В рассказе есть и третий персонаж — Исаак. Если бог, Авраам, слуги, осел, вещи просто называются и не получают каких-либо эпитетов и обозначений, то к имени Исаака есть грамматическое приложение: «Бог сказал: возьми сына твоего, единственного твоего, которого ты любишь, Исаака». Но слова эти отнюдь не служат определением, описанием Исаака, каков он вообще, безотносительно к своему отцу и вне рамок рассказа, и рассказ тут не отвлекается в сторону и не перебивается посторонним описанием, такое обозначение никак не характеризует Исаака и не указывает на его особенности: был ли он красивым или безобразным, умным или глупым, большим или маленьким, приятным или отталкивающим — об этом ничего не сообщается. И лишь то, что совершенно непременно должно быть известно здесь и сейчас, в ситуации рассказа, выступает из тьмы, — нужно дать понять, сколь ужасно было испытание Авраама и что сам бог сознавал это. На этом противопоставляемом нами эпизоду из «Одиссеи» примере видно, каково значение описательных эпитетов и отступлений в гомеровских поэмах; обращая внимание на всяческое прочее, иное, как бы абсолютное и потому не вполне охватываемое данной ситуацией существование описываемого предмета, они не дают читателю односторонне сосредоточиться на конфликте, происходящем в настоящую минуту, на кризисном моменте; даже в мгновение, когда совершаются ужаснейшие события, гомеровские эпитеты не допускают, чтобы восторжествовала над всем остальным тягостная напряженность конфликта. А здесь, когда Авраам готовится принести в жертву сына, все поглощено этим тягостным напряжением; того, что Шиллер считал доступным только трагическому поэту — способности отнимать у нас душевную свободу и направлять все силы нашей души (Шиллер говорил всю «деятельность» — Tätigkeit) в одну сторону и сосредоточивать их на одном предмете и действии, — достигает библейский рассказ, который, однако, естественно, считается рассказом эпическим.
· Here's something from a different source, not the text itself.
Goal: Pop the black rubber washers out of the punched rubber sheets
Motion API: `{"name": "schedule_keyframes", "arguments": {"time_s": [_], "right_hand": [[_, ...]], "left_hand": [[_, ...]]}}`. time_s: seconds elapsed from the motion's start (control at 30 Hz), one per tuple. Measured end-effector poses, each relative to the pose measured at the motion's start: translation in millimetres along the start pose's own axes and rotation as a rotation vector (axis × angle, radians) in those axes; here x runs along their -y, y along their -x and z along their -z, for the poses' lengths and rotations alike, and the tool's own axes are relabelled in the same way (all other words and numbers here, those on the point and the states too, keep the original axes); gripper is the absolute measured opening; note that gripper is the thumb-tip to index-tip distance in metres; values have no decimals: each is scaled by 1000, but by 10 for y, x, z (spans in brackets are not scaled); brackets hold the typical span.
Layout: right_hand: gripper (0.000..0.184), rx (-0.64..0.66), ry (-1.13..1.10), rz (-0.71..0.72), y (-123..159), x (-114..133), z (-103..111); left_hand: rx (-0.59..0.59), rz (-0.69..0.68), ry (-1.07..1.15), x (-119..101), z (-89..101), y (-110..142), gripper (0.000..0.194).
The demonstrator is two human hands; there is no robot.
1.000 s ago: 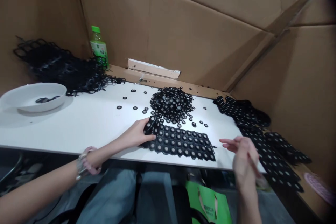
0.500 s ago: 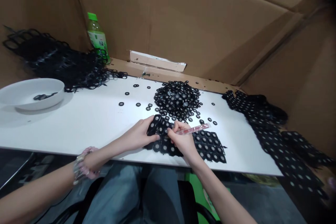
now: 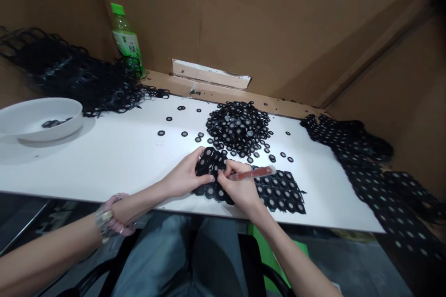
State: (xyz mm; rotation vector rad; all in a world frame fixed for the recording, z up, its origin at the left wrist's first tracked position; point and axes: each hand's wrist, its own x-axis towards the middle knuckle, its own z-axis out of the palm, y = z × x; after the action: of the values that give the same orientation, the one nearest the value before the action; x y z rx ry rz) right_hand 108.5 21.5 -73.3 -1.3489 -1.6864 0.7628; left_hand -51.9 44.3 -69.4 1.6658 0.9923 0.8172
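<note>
A black sheet of joined rings with pale centres (image 3: 278, 192) lies near the front edge of the white table (image 3: 114, 158). My left hand (image 3: 184, 176) is closed on the sheet's left end and lifts it a little. My right hand (image 3: 240, 188) rests on the sheet beside it, closed round a thin red pen-like tool (image 3: 252, 173) whose tip points at the lifted end. A heap of loose black rings (image 3: 239, 127) lies just beyond both hands.
A white bowl (image 3: 38, 118) with a few rings stands at the left. A tangle of black empty webbing (image 3: 69, 76) and a green bottle (image 3: 126, 41) sit at the back left. More ring sheets (image 3: 362, 158) drape off the right end. Cardboard walls surround the table.
My right hand came in from the right edge with the red tool and settled on the sheet next to my left hand. The view shifted slightly left and down.
</note>
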Motion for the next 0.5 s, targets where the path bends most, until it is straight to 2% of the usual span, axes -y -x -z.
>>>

Ту же противоположность мы обнаружим, если сравним употребление у Гомера и в Библии прямой речи. В библейском рассказе тоже говорят, но только речь служит тут не, как у Гомера, законченному выражению всего, что разумеет герой в своей душе, а прямо противоположной цели — указанию на подразумеваемый смысл, который притом так и остается невысказанным. Бог отдает свое повеление, и это прямая речь, но бог умалчивает о своих мотивах и целях; Авраам, выслушав повеление, умолкает и поступает так, как было ему приказано. Разговор между Авраамом и Исааком на пути к месту заклания прерывает их горестное молчание, но молчание от этого становится только тяжелее. Исаак с дровами и Авраам с огнивом и ножом «пошли оба вместе». Робко Исаак решается задать вопрос об агнце, и Авраам отвечает ему — как, известно всем. И тогда еще раз повторено: «И шли далее оба вместе». Все осталось невысказанным.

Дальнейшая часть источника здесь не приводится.